Based on culling all the talking heads, here's a speculative guess. It appears that Buzzfeed has likely mischaracterized that Michael Cohen told the SC directly and bluntly that Donald Trump ordered him to lie, which I think is wrong because Trump only directed Cohen to lie and that is substantially different even though they can sound close to the same. Think of the difference between a screen writer and a movie director. The screen writer sets the scene and puts the words in your mouth. The director doesn't do that, their job is to make the scene visual and give directions on how and when they want the dialog projected.

Secondly, Buzzfeed implies that the SCO has other evidence that directly ties Trump and some in his administration into conspiring in Cohen's lies in trying to cover up the Moscow deal. And again, the truth is likely somewhere in between. The SCO does have evidence and testimony that implicates Trump and probably some of those around him, it just isn't as black and white as they make it seem.

In actuality, there is nothing new in the Buzzfeed story that wasn't pretty much laid out in Cohen's court documents.
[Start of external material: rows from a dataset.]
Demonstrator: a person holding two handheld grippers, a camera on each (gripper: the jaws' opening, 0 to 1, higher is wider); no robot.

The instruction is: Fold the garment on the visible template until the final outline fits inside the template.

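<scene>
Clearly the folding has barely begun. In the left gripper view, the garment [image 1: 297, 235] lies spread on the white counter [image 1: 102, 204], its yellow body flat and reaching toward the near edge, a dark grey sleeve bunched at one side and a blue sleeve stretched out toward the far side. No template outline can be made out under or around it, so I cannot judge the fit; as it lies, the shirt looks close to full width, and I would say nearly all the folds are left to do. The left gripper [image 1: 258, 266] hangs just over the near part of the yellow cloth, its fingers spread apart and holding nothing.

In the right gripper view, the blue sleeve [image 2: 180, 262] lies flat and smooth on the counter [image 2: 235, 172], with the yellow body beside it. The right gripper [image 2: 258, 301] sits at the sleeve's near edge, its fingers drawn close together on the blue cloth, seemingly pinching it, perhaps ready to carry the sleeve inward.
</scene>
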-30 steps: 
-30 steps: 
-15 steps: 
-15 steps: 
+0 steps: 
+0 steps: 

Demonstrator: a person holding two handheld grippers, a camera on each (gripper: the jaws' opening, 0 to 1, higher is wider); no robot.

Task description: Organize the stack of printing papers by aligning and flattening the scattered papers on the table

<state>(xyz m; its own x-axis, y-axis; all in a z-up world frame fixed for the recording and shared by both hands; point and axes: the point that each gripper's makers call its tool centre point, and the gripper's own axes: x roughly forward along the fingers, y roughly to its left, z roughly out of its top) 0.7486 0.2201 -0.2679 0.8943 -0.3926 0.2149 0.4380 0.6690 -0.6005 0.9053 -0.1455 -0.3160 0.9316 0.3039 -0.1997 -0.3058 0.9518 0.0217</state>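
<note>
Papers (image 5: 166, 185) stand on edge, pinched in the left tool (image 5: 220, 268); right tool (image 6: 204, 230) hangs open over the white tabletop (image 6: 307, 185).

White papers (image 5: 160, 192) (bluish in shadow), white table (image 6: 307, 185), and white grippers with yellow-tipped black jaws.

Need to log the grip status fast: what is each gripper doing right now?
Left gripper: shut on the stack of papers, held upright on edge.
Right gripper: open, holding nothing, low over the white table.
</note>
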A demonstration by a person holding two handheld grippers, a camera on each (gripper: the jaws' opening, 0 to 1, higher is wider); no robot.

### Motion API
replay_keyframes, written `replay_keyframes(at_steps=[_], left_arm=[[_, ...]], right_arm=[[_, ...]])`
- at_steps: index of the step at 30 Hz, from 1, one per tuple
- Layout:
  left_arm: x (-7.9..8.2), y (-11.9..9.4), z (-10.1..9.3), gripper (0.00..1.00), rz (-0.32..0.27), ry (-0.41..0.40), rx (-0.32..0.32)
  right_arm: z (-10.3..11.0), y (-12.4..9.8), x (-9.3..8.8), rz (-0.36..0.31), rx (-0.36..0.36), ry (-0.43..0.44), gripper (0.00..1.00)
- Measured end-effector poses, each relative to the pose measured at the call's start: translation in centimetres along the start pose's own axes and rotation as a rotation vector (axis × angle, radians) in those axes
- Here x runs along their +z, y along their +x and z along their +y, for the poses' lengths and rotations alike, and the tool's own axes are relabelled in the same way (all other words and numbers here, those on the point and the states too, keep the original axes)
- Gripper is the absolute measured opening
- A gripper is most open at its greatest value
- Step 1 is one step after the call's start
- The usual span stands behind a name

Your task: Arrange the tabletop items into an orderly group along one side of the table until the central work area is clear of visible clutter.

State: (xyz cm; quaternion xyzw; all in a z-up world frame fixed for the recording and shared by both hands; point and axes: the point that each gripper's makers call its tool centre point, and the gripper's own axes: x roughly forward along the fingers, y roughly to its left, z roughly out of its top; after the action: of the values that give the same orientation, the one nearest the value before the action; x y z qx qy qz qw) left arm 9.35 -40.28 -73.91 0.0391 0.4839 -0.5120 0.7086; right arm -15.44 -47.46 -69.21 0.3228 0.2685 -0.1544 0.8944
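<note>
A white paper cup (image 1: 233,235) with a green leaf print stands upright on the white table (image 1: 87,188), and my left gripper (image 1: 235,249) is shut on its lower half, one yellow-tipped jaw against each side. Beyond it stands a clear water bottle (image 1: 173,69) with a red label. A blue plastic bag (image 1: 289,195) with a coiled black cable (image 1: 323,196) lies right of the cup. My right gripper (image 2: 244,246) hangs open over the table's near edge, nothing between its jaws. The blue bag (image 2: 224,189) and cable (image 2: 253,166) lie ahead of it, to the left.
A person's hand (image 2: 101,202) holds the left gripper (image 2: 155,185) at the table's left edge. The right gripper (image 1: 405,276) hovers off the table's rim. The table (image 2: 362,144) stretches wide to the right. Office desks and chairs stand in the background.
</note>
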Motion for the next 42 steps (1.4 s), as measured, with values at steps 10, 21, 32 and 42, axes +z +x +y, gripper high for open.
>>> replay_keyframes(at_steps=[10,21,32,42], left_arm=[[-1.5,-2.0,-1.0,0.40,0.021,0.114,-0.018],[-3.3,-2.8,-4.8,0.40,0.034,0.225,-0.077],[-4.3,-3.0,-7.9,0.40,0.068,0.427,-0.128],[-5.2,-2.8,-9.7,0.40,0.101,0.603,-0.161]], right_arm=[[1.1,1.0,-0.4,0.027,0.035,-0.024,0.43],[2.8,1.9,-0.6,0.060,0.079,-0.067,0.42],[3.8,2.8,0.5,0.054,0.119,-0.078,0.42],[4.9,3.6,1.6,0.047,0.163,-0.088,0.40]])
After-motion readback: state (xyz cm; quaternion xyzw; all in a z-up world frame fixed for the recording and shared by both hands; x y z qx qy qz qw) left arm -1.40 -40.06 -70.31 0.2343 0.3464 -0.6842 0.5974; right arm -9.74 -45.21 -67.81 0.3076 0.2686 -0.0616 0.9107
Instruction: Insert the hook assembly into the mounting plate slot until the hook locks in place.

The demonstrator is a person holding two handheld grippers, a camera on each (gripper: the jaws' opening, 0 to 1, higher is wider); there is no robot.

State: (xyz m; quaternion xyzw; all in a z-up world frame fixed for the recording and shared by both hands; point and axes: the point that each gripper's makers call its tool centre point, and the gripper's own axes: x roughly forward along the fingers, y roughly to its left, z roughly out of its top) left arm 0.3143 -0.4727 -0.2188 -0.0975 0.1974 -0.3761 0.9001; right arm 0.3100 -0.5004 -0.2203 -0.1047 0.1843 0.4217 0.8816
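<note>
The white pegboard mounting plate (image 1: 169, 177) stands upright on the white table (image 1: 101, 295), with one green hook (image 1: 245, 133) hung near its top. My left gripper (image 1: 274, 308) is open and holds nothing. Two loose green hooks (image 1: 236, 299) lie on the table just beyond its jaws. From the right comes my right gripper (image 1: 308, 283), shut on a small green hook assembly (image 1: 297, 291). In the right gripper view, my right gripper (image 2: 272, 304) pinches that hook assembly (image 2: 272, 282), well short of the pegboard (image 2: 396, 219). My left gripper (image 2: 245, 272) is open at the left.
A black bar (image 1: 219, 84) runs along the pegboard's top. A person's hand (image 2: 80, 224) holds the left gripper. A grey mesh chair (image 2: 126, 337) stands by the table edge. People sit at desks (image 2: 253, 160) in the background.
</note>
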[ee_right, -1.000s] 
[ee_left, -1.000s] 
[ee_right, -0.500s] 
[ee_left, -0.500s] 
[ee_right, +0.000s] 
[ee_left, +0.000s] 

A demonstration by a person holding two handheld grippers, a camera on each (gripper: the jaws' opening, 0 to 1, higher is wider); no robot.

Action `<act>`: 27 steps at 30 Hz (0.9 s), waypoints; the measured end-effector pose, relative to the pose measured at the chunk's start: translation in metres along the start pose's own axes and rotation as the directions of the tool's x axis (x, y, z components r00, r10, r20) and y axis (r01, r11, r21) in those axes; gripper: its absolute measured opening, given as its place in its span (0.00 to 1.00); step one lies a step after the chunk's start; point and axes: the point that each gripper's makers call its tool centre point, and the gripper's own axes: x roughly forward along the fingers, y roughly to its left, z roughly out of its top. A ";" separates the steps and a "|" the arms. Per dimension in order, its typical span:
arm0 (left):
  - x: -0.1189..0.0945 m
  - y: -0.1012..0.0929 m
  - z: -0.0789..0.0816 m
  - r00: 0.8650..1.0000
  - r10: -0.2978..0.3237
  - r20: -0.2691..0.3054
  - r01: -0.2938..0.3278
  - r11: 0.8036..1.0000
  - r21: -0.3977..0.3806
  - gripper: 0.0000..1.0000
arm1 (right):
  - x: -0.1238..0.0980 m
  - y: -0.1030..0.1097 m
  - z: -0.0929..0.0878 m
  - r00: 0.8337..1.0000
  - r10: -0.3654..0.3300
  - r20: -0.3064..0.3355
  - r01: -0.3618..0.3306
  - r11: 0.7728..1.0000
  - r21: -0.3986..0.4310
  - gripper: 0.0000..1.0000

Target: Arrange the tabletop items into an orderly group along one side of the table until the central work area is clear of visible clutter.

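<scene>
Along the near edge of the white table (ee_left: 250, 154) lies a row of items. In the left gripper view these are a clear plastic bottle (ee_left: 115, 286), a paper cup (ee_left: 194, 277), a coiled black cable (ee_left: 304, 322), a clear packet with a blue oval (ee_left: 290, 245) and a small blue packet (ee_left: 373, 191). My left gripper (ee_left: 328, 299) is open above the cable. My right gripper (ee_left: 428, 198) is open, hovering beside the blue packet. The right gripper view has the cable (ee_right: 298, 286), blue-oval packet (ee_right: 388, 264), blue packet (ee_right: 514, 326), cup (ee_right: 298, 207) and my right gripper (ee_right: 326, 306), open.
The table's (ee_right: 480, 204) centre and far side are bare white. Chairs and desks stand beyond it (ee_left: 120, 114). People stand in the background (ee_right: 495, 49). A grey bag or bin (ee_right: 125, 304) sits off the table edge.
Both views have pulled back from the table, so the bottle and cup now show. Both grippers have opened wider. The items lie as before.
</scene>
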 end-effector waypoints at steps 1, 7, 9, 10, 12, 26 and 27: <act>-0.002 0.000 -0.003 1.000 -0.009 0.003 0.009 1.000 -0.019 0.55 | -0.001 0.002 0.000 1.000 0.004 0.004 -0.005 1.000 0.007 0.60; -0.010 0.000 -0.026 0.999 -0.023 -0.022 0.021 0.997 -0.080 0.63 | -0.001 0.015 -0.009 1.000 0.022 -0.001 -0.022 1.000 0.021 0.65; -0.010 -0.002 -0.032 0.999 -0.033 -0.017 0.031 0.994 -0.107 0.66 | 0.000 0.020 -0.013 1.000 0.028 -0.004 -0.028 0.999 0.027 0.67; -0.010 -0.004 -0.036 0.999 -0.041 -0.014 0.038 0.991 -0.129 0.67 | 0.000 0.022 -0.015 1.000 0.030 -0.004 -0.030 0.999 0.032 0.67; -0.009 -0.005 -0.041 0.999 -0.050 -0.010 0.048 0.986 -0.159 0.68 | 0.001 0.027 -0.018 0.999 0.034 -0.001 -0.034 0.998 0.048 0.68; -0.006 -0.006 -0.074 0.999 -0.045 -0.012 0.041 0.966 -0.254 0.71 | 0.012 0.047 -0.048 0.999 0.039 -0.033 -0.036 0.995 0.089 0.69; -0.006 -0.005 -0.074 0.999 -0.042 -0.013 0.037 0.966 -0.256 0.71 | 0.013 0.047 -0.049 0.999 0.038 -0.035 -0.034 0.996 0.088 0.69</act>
Cohen elocuted to Trump having directed him to lie when questioned about Moscow and other things and in the same documents Mueller vouches for Cohen's honesty and candor with what he had shared with the SCO. There likely are emails and other correspondence documenting some of what went on but probably not in the stark, direct way implied in the story. As former USA Chuck Rosenberg said tonight, "The dispute appears to be some mischaracterizations on the specifics might not be accurate. But the core of the story (That Trump directed Cohen to lie about Moscow) is accurate because the court documents establish that."

...if other outlets can't confirm the story, then it should not be trusted.

Ronan Farrow

Verified account

2h2 hours ago

I can't speak to Buzzfeed's sourcing, but, for what it's worth, I declined to run with parts of the narrative they conveyed based on a source central to the story repeatedly disputing the idea that Trump directly issued orders of that kind.


Note that the general thrust of Cohen lying to Congress "in accordance with" or "to support and advance" Trump's agenda (per Cohen's legal memo) is not in dispute. The source disputed the further, more specific idea that Trump issued -- and memorialized -- repeated direct instructions.

Farrow evidently was in contact with at least one of the sources but his reticence was based on a technical characterization, not the underlying facts that said that Trump asked Cohen to lie. Cohen already admitted this in his plea agreement.